Spring is arriving sporadically in Berlin, like a performer who only sometimes remembers her cues. There's great anticipation, but crappy execution. Oh, Berlin, what a commitment-phobe you are. Seriously, you're worse than the guys on GayRomeo.
All the fluctuations are making me feel out of step with the world around me. Yesterday, I barely registered a skinhead at Alexanderplatz. He was wearing those giant leather boots and all I could think about was how I needed new clothes. That's how out of it I am. I am like that woman in the Clariton commercial before the soft-focus is peeled away. I know there are real things around me, but all I see are blobs.
The trash is slowly being cleared from empty concrete ponds in the park near my house, which is just drawing attention to how much trash is still in them. At some point, there will be water and lilipads and maybe even a happy frog or two but right now there's just a soggy pizza box and a bunch of cigarette butts.

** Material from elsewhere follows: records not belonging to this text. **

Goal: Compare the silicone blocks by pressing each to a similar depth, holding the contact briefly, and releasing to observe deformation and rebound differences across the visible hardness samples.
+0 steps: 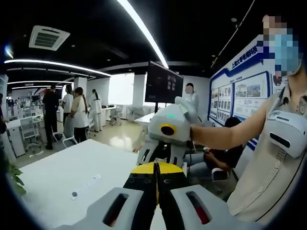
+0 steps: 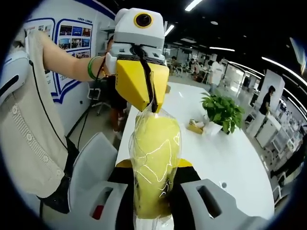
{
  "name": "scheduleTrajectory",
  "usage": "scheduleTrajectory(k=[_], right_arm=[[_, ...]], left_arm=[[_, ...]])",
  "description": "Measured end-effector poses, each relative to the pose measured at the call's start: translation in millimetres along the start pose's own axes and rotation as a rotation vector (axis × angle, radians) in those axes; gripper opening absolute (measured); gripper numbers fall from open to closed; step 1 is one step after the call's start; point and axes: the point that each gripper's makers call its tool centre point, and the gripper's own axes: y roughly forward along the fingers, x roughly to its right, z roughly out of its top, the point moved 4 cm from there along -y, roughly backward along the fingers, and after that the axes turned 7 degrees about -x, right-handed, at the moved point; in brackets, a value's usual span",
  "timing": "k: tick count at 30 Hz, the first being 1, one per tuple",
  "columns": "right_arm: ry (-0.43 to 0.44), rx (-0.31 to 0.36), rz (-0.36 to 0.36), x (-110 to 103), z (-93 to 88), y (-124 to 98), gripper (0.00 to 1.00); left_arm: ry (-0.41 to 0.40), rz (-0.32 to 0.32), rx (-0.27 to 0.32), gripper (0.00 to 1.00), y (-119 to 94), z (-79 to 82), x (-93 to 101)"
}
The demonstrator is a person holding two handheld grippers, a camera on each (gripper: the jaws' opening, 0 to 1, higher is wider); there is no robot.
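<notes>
A yellow silicone block (image 2: 156, 158) wrapped in clear plastic film stands upright between the jaws of my right gripper (image 2: 156, 168), which is shut on its lower half. My left gripper (image 2: 149, 106), with yellow jaws, comes in from above and is shut on the bunched top of the plastic wrap (image 2: 152, 115). In the left gripper view my left gripper (image 1: 156, 166) has its jaws pressed together. The right gripper (image 1: 162, 157) faces it just beyond, held by the person's hand, and the block is hidden behind the jaw tips.
A long white table (image 2: 235, 148) runs below and ahead, bearing a potted plant (image 2: 223, 112) and a small tan box (image 2: 194, 127). The person's torso (image 1: 268, 163) is close on one side. Several people (image 1: 76, 112) stand by desks farther off, and a dark monitor (image 1: 163, 84) hangs behind.
</notes>
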Motion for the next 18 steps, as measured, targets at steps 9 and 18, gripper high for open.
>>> scheduleTrajectory(k=[9, 18], right_arm=[[-0.014, 0.0, 0.003, 4.4, 0.1, -0.5, 0.19], [-0.037, -0.007, 0.003, 7.1, -1.7, 1.9, 0.22]], left_arm=[[-0.003, -0.002, 0.007, 0.0, -0.7, 0.7, -1.8], [-0.01, -0.003, 0.004, 0.0, 0.4, -2.3, -1.8]])
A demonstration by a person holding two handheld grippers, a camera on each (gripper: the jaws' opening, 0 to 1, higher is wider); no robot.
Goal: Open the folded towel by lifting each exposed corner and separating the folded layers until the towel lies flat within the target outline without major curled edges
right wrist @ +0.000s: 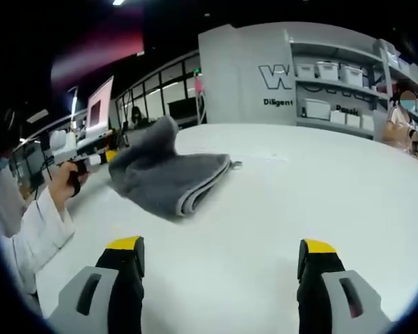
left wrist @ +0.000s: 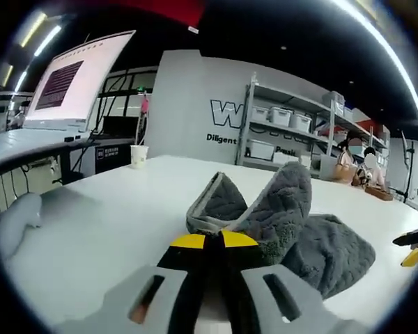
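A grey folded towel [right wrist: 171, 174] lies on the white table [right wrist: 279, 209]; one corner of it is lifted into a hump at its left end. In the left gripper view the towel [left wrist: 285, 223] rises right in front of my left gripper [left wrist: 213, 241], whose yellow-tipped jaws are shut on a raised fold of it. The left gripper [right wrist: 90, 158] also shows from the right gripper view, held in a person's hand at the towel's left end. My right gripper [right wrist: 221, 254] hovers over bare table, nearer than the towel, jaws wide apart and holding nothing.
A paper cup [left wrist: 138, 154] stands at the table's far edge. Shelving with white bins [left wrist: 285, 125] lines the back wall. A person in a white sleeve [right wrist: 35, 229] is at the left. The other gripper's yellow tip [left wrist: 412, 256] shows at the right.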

Before I moved to Siberia, I barely registered the weather. Seattle has two seasons: drizzly and overcast, and sunny and 70. Berlin is a whore with mood-swings and a violent temper in comparison.
Spring is a state of mind that I relish. I want to feel like a fresh young daffodil in the morning dew or a productive baby chicken. I'm waiting for the newness and freshness to wash over me like a Mentos commercial. All my thoughts will be so different then. I can't wait.